● Exercise aim
Look below for the line containing "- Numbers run"; from there, print each line exactly up to and including the line containing "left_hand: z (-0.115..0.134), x", and stop.

● Input for this task
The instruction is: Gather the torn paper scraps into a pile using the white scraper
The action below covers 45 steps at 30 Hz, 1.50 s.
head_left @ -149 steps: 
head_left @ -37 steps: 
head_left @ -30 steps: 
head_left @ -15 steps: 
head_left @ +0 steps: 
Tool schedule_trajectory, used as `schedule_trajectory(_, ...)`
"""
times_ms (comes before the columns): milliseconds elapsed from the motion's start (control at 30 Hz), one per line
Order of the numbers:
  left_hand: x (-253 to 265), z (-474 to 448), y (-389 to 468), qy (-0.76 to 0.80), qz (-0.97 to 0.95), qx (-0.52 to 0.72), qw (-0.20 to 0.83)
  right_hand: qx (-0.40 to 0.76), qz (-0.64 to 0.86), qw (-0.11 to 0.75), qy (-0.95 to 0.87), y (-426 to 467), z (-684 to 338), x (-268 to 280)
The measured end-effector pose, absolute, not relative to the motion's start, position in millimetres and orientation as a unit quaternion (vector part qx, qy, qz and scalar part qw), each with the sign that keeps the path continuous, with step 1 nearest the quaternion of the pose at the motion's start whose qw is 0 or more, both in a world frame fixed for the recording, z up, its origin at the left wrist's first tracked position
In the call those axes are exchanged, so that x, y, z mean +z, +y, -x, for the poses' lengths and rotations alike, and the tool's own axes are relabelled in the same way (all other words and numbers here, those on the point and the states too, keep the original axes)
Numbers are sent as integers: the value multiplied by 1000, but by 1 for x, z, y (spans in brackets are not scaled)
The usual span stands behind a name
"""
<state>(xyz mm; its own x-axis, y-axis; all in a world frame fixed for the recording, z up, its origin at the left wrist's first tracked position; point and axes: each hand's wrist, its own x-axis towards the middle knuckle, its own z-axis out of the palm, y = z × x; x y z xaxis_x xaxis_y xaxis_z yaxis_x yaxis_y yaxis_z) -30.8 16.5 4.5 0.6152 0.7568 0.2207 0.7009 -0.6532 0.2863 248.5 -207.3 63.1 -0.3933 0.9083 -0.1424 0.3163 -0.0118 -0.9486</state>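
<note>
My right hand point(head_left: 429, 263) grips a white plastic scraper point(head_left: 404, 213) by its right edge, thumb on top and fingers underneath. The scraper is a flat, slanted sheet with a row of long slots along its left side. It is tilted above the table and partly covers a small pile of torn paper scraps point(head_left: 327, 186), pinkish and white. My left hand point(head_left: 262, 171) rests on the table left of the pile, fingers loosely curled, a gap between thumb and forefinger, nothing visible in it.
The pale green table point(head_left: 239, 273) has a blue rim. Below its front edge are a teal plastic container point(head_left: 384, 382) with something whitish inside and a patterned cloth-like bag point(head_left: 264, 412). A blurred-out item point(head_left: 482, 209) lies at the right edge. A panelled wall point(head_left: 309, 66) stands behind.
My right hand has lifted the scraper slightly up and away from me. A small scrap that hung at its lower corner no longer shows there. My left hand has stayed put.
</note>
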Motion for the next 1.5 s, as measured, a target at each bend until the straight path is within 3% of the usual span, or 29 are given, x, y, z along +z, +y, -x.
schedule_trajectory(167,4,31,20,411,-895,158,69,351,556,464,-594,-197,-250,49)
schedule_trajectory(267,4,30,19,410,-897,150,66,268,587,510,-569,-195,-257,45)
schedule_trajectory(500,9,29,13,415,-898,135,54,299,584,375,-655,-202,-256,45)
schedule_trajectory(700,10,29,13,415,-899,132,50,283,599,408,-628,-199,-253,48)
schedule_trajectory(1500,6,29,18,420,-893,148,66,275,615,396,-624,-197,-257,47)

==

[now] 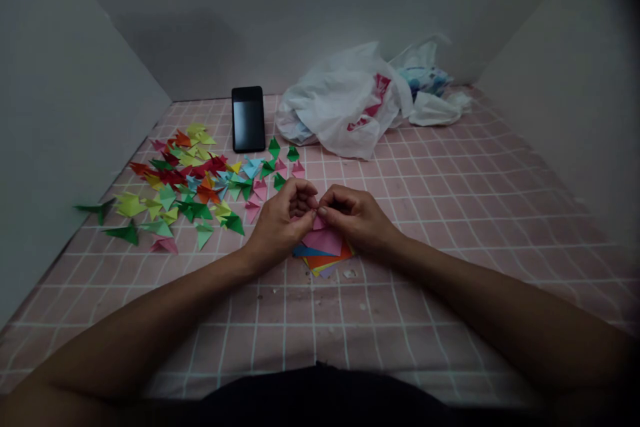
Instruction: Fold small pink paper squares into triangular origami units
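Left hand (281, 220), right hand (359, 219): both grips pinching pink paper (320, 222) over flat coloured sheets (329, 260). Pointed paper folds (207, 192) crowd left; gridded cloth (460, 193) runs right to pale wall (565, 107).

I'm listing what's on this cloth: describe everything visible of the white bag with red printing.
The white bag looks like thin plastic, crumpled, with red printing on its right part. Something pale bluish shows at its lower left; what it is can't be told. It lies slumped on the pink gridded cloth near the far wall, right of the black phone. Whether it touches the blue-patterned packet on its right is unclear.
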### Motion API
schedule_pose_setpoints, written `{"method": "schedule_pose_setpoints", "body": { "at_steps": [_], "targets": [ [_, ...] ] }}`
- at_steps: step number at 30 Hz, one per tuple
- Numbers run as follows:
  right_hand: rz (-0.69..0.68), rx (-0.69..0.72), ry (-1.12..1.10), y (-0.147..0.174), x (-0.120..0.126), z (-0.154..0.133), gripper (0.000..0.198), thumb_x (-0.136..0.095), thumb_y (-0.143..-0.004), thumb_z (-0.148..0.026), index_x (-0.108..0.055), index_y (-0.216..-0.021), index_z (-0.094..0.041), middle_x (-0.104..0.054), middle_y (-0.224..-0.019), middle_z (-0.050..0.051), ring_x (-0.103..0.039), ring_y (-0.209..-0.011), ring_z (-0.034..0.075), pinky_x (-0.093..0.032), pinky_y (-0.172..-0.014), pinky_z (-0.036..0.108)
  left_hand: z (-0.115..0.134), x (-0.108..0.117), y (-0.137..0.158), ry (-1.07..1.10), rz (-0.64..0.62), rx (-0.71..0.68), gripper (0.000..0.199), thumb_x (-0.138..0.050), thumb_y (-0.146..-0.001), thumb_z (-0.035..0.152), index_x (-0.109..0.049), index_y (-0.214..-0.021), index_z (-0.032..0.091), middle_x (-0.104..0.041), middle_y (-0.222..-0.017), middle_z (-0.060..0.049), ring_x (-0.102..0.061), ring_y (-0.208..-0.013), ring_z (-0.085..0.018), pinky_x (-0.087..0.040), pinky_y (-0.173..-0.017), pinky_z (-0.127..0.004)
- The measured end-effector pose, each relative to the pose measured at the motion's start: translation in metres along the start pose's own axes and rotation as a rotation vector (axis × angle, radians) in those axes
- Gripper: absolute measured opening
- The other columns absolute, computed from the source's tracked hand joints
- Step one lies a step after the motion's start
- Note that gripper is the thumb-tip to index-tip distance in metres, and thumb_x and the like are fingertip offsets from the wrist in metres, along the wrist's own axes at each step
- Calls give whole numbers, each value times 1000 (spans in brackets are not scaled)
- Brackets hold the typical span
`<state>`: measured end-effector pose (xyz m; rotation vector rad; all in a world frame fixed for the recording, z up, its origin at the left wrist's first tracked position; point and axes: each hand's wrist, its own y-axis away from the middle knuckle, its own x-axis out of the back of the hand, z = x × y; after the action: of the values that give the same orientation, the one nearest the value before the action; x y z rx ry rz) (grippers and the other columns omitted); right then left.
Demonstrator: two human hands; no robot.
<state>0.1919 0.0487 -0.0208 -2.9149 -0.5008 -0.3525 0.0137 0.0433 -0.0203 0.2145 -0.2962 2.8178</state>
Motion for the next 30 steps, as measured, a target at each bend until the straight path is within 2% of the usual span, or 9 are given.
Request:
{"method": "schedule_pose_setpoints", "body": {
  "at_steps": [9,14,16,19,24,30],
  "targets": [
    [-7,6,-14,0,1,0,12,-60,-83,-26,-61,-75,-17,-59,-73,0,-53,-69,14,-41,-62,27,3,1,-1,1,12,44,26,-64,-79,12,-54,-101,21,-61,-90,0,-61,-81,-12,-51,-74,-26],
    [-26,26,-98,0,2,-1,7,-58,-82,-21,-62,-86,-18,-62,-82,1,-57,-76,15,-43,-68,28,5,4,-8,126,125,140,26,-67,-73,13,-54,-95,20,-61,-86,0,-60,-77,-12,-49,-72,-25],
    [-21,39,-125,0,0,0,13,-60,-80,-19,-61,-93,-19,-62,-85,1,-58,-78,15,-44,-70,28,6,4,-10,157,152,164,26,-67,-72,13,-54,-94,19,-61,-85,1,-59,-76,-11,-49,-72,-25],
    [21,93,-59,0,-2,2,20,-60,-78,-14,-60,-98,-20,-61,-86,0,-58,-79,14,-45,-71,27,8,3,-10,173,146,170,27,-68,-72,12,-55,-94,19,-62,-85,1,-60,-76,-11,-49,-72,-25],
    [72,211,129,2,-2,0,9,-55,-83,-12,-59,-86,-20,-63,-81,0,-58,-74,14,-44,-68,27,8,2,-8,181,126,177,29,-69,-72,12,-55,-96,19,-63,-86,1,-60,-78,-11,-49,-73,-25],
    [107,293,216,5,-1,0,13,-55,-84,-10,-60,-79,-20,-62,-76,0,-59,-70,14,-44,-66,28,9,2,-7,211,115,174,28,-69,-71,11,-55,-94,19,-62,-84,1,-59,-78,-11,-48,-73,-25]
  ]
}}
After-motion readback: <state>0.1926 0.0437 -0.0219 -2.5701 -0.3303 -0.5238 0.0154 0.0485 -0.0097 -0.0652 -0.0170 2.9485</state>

● Exercise result
- Numbers run as follows:
  right_hand: rz (-0.69..0.68), rx (-0.69..0.72), ry (-1.12..1.10), y (-0.147..0.174), x (-0.120..0.126), z (-0.154..0.133), gripper (0.000..0.198), thumb_x (-0.136..0.095), thumb_y (-0.143..-0.004), thumb_z (-0.148..0.026), index_x (-0.108..0.055), index_y (-0.216..-0.021), index_z (-0.094..0.041), middle_x (-0.104..0.054), middle_y (-0.224..-0.019), middle_z (-0.050..0.051), ring_x (-0.103..0.039), ring_y (-0.209..-0.011), ring_z (-0.034..0.075), pinky_x (-0.093..0.032), pinky_y (-0.172..-0.014), pinky_z (-0.036..0.108)
  left_hand: z (-0.115..0.134), x (-0.108..0.117), y (-0.137..0.158), ry (-1.07..1.10), rz (-0.64..0.62), rx (-0.71..0.68), gripper (0.000..0.199), thumb_x (-0.138..0.050), thumb_y (-0.146..-0.001), thumb_z (-0.035..0.152), index_x (-0.109..0.049), index_y (-0.214..-0.021), index_z (-0.032..0.091), middle_x (-0.104..0.041), middle_y (-0.222..-0.017), middle_z (-0.060..0.049), ring_x (-0.102..0.061), ring_y (-0.208..-0.013), ring_z (-0.085..0.018), pinky_x (-0.087..0.040), pinky_y (-0.173..-0.017), pinky_z (-0.127..0.004)

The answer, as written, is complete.